When Leo was born to Nels' son William in 1908, the household spoke Danish, and it was not until Leo attended school that he began to speak English. While his father ran a bank in nearby Elk Horn, Iowa, Leo decided to become a lawyer.  He received a bachelor of arts degree from the University of Iowa in 1929, where he distinguished himself as a captain of the water polo team and as the founding president of Gamma Nu Chapter of Pi Kappa Alpha. He lettered in swimming and was selected for membership in A.F.I., forerunner to the national honor society, Omicron Delta Kappa. As Leo graduated from the University of Iowa College of Law in 1932, his father sold all of his assets in an unsuccessful effort to prevent the Elk Horn bank from failing. Leo started private practice in Chariton, the county seat of Lucas County in south central Iowa.

State legislative career
In 1936, Hoegh was elected as a Republican to the first of his three terms in the Iowa House of Representatives, where he exhibited leadership and rose successively to become Republican Floor Leader and chairman of the Judiciary Committee. He also developed "a solid, orthodox reputation as an unrelenting penny pincher."

World War II service
Hoegh resigned from the Iowa legislature when he was called up for duty as a junior officer in the Iowa National Guard in 1942.  Rising quickly in the U.S. Army, he became a lieutenant colonel and the operations officer for the 104th Infantry Division, nicknamed the Timberwolf Division, and wrote the operations orders that carried the 104th through to the Rhine and into Germany. For his gallant action during World War II, Hoegh received several decorations, including the Bronze Star with cluster, Croix de Guerre with palm, and Legion of Honor.  It was during those months that he first came to the attention of General Dwight D. Eisenhower, then serving as the supreme allied commander.  At war's end, when the 104th linked up with the Soviet forces in Germany, Lieut. Colonel Hoegh was in a group that flew behind the Soviet lines in a Piper Cub to establish liaison with Marshal Ivan Konev's advancing army.  He wrote a history of the division, Timberwolf Tracks.

Post-war activities
After the war, Hoegh returned to Iowa to resume his law practice in Chariton, and was elected to many civic and business leadership posts. Eager to return to public service at a higher level, he ran in the 1948 Republican primary against incumbent Republican Congressman Karl M. LeCompte. LeCompte defeated him by a 2-to-1 margin.

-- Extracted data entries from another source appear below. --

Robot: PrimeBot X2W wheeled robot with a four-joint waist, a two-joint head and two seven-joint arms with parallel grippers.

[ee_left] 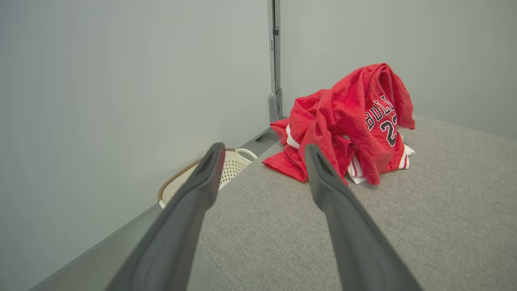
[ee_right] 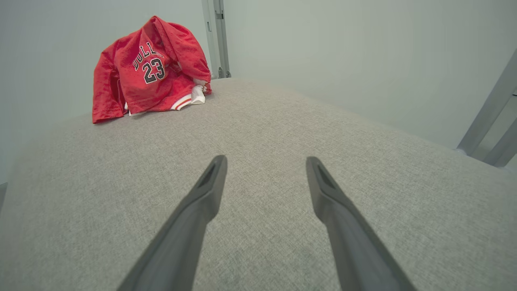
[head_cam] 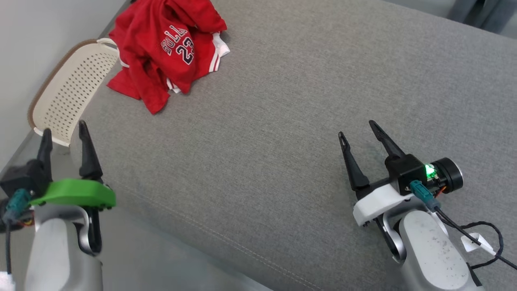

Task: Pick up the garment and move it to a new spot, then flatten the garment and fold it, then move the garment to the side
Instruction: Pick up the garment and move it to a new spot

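Crumpled red mesh jersey point(head_cam: 161, 48): far-left corner of grey fabric cushion point(head_cam: 282, 121), at its edge.
Left pincer point(head_cam: 64, 127): wide open, empty.
Right pincer point(head_cam: 357, 128): wide open, empty, above bare cushion.

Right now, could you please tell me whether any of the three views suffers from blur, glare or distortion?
Head view: soft even light, no glare, print on the red jersey legible. Left wrist view: the left pincer looms large and slightly soft. Right wrist view: wide-angle bend bows the grey cushion into a hump; the right pincer is soft-edged.
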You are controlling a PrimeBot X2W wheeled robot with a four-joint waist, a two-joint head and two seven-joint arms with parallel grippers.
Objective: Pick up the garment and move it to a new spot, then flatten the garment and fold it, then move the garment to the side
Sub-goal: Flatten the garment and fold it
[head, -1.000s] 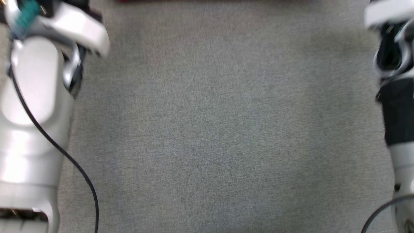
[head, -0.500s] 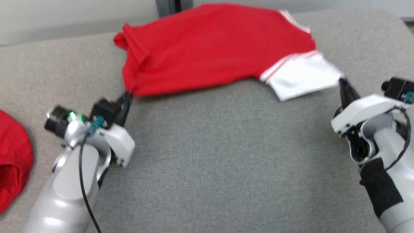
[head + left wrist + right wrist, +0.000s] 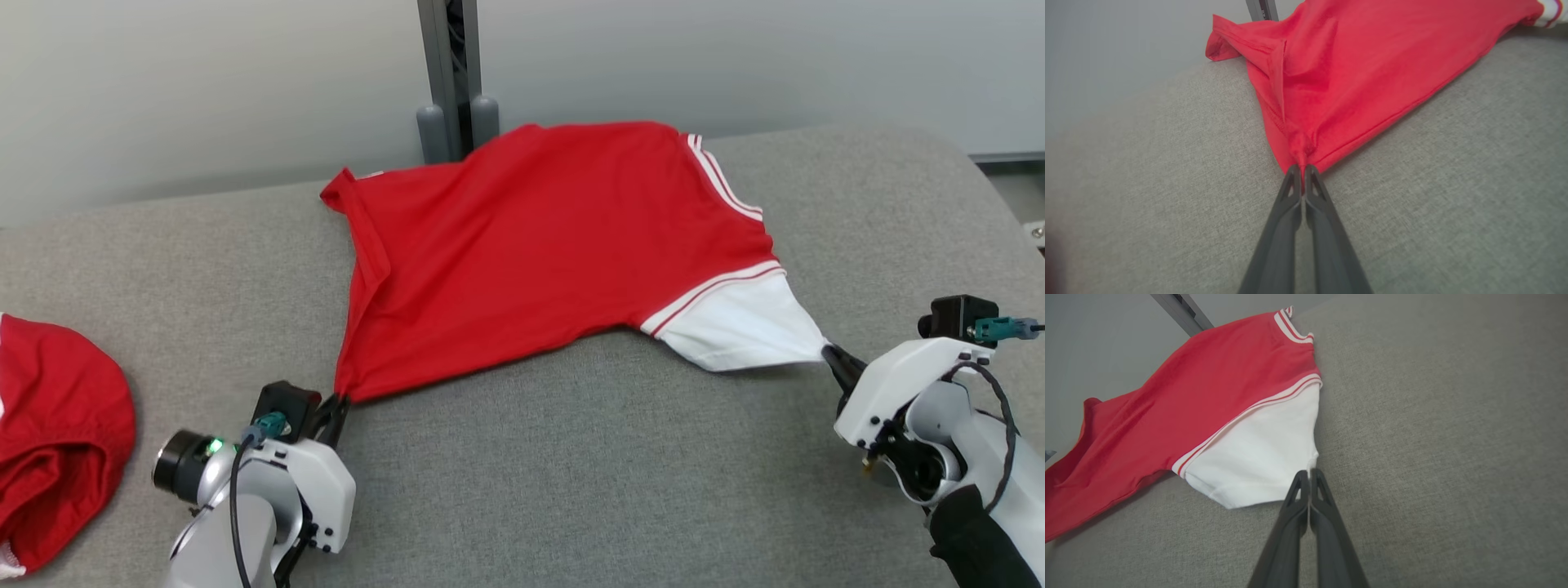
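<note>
- Grey woven cloth covers the worktop [image 3: 571,490], which runs back to a pale wall [image 3: 204,90] with a dark metal post [image 3: 449,65] at the top centre of the frame.
- The garment [image 3: 531,245] is a red shirt with a white sleeve [image 3: 735,331] edged in thin red and white stripes. It lies in the upper middle of the head view, and its far edge reaches the worktop's back rim.
- The left pincer [image 3: 337,404] is closed tight on the red hem corner at lower left. The right pincer [image 3: 831,356] is closed tight on the tip of the white sleeve at centre right.
- Both holds are tip-only pinches on thin, soft knit. I judge that a sharp pull could slip a corner free, and the sleeve tip looks the slimmer hold.
- The near edge curves inward between the pincers and a fold runs down the shirt's left side, so uneven pulling may set creases rather than flatten them.
- Another red cloth [image 3: 57,441] lies bunched at the left edge, well apart. A wide sweep of the left arm could catch it.
</note>
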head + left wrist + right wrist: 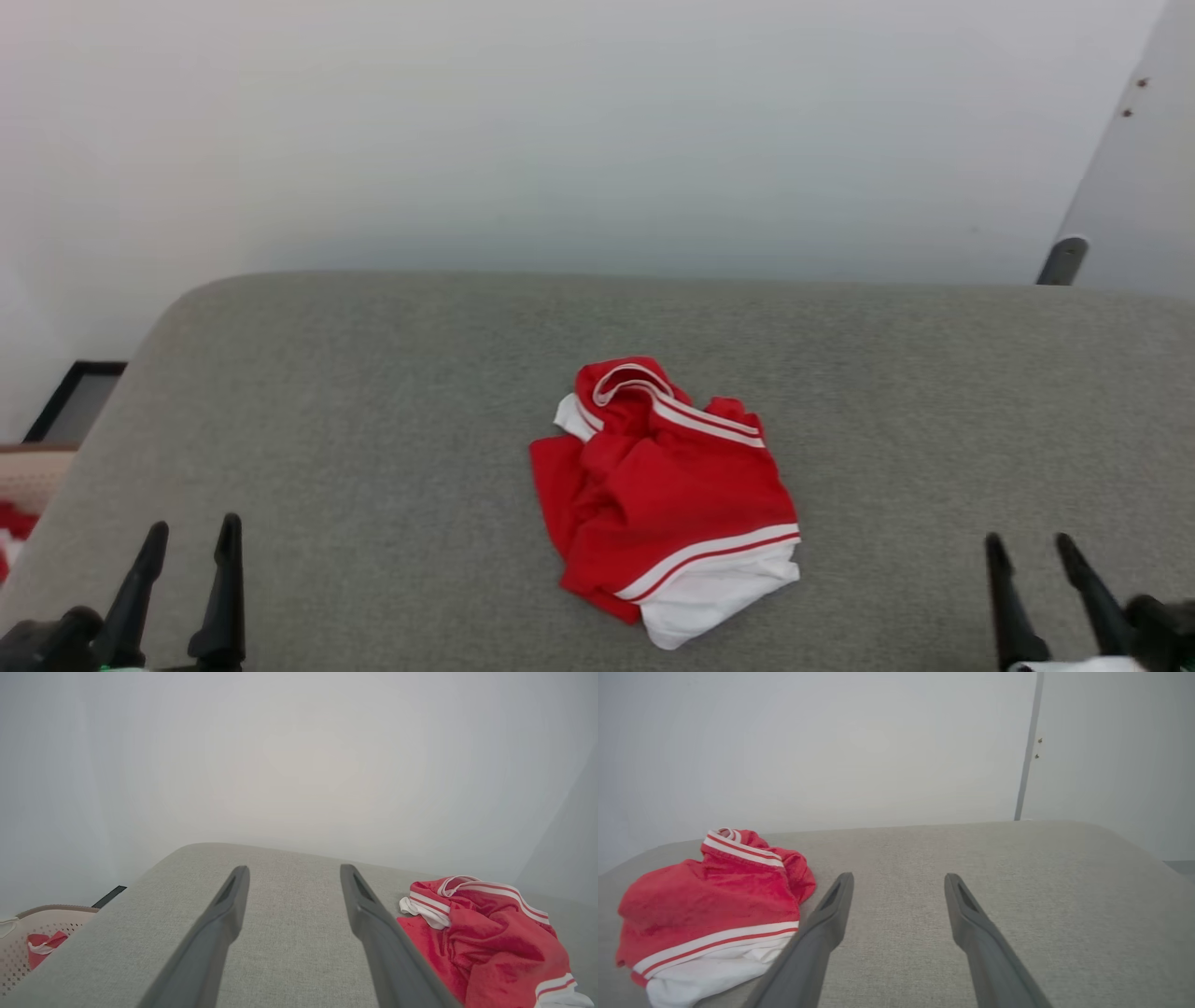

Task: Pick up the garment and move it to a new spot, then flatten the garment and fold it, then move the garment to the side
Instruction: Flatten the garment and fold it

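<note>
The garment, a red jersey with white sleeves and red-white striped trim, lies crumpled in a heap near the middle of the grey padded surface. It also appears at the right of the left wrist view as the garment and at the left of the right wrist view as the garment. My left gripper stands open at the lower left, well apart from the heap. My right gripper stands open at the lower right, also clear of it. Both hold nothing. No number print shows.
A pale perforated basket with red cloth inside sits off the surface's left edge, beside a dark frame on the floor. A white wall rises behind, with a grey panel edge at the far right.
</note>
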`<state>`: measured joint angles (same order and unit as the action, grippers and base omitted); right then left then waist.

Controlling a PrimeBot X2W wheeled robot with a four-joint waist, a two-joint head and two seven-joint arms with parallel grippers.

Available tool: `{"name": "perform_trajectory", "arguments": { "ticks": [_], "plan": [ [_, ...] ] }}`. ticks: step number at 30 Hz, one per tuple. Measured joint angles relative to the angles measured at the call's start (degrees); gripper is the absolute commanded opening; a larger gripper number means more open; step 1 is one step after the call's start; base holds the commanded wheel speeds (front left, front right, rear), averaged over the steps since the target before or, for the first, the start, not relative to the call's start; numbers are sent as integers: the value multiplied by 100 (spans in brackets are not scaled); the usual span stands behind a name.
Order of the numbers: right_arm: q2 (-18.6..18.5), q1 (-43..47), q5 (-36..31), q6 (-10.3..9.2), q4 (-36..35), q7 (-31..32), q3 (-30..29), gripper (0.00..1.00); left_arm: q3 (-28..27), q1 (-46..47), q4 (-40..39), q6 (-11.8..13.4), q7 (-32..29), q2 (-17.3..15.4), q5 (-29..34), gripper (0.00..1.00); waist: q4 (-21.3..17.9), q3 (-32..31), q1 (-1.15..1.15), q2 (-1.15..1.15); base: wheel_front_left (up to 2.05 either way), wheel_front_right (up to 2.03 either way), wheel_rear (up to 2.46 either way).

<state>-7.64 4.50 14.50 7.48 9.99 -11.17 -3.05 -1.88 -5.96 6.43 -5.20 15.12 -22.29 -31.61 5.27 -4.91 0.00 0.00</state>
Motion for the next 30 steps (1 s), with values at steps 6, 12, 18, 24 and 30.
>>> {"name": "perform_trajectory", "arguments": {
  "ticks": [6,12,18,24,30],
  "plan": [
    [-32,-168,196,0,-37,495,439,100,101,158,-32,64,-25,30,89,100,261,89,0,0,0,0,0],
    [-65,-296,369,0,-60,1195,836,100,233,282,-14,118,-48,70,158,100,566,210,0,0,0,0,0],
    [-102,-395,552,0,-49,1949,1020,100,381,460,40,90,-48,134,190,100,835,400,0,0,0,0,0],
    [-124,-514,575,0,-8,2608,1043,100,498,653,171,82,-40,240,275,100,1095,590,0,0,0,0,0],
    [-94,-669,477,0,110,3098,951,100,546,827,321,92,-22,426,356,100,1313,803,0,0,0,0,0]
  ]
}}
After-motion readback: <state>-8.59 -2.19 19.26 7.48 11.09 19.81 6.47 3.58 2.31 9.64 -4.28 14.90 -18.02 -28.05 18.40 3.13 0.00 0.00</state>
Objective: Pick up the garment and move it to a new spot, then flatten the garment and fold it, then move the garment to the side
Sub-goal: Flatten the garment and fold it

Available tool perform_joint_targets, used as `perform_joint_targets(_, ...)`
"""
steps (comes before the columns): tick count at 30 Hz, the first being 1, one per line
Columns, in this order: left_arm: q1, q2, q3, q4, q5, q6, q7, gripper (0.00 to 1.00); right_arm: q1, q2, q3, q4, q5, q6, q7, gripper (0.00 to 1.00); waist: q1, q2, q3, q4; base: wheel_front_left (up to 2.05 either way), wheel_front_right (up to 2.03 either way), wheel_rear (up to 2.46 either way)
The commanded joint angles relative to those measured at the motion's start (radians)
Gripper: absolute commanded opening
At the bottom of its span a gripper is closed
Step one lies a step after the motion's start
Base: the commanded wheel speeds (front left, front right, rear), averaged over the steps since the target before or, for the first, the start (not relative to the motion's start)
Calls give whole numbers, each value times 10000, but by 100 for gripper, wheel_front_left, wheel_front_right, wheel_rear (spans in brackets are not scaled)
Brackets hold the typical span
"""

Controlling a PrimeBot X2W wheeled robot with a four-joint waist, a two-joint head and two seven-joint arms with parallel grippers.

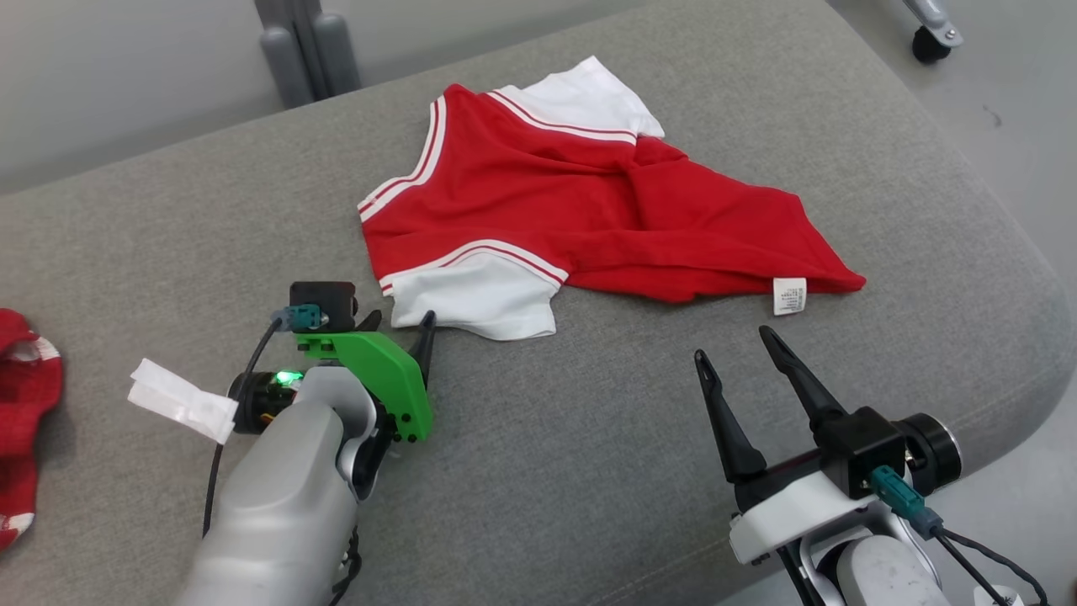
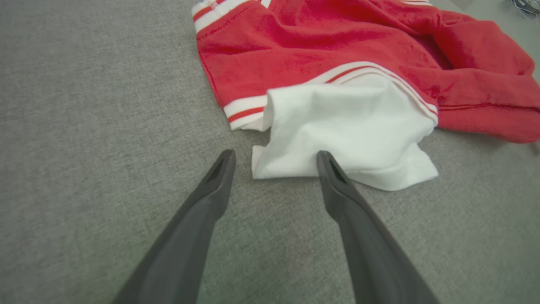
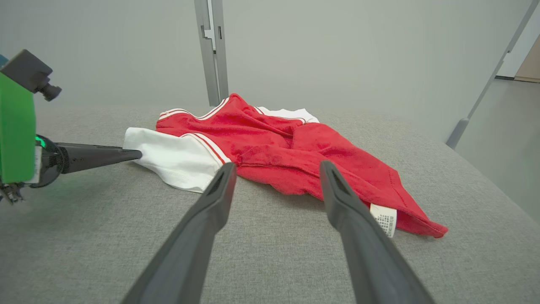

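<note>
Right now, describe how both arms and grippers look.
Left gripper: two long dark tapered fingers, green plate, black camera block with teal plug, lit green lamp, black cable, white tape tag, pale grey forearm. Right gripper: same fingers, white bracket, black block, teal plug, black cable.

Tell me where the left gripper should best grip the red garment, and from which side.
Likely the near white sleeve: its cuff lies loose and slightly lifted on the grey cushion, facing the robot, while the red body is bunched. Come in low from the robot's side; the left gripper, open, has its tips at that cuff.
</note>
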Motion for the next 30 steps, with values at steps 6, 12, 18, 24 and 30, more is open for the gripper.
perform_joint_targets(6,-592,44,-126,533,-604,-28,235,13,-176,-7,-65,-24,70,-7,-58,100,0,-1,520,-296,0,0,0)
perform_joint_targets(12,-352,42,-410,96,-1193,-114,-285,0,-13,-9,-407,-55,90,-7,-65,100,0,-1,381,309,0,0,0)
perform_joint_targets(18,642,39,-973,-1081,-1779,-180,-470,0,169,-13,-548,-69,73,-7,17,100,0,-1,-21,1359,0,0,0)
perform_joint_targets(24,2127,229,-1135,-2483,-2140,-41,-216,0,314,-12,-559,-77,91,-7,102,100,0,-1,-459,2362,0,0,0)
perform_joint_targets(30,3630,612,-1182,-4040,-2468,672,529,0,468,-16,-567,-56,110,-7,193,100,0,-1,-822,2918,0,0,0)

Putting himself at odds with the more conservative factions that controlled the Iowa Republican Party in the decade after the end of the war, Hoegh became an active supporter of Minnesota Governor Harold Stassen in his bid for the 1948 Republican nomination for president, and former General Dwight Eisenhower in his bid for the 1952 Republican nomination for president.

In 1953, he was appointed Iowa Attorney General by Governor William Beardsley, filling a position created by Beardsley's appointment of Robert L. Larson to the Iowa Supreme Court. There, he earned a reputation as a strict law enforcer, especially of Iowa's widely ignored law against sale of liquor by the drink.

One term as Iowa Governor
In 1954, Hoegh was elected Governor of Iowa, winning a close contest over Democrat Clyde Edsel Herring, son of the former Iowa Governor and U.S. Senator, Clyde LaVerne Herring.

As chief executive, he championed the cause of education and orchestrated a major increase in funding for the state universities and the public schools. He also worked to improve the state's mental institutions, changing the focus from custody to caring for and curing the mentally ill. He urged recognition of the union shop, legislative reapportionment to 'reduce the control of rural areas over the cities,' funds to promote industrial expansion, and a reduction in the voting age from 21 to 18. In 1955, he appointed Iowa's first "Commission to Study Discrimination in Employment."  The Commission's report, issued the following year, identified by name the employers and supervisors alleged to have discriminated on the basis of race or religion, and recommended adoption of a state fair employment practices act.

To balance the budget while accomplishing his ambitious agenda, Hoegh sought to increase revenues by more than $31 million, to be collected through proposed increases in the taxes on beer, cigarettes and gasoline, a capital-gains tax and extension of the sales tax to include services. The Republican-controlled General Assembly approved enough tax increases to bring in $22 million a year, and  Hoegh found himself labelled by his Democratic opponents as "High-Tax Hoegh." Meanwhile, his support for a union shop alienated a traditional ally of Iowa Republicans, the Iowa Manufacturers Association, without disturbing labor's allegiance to the Iowa Democratic Party.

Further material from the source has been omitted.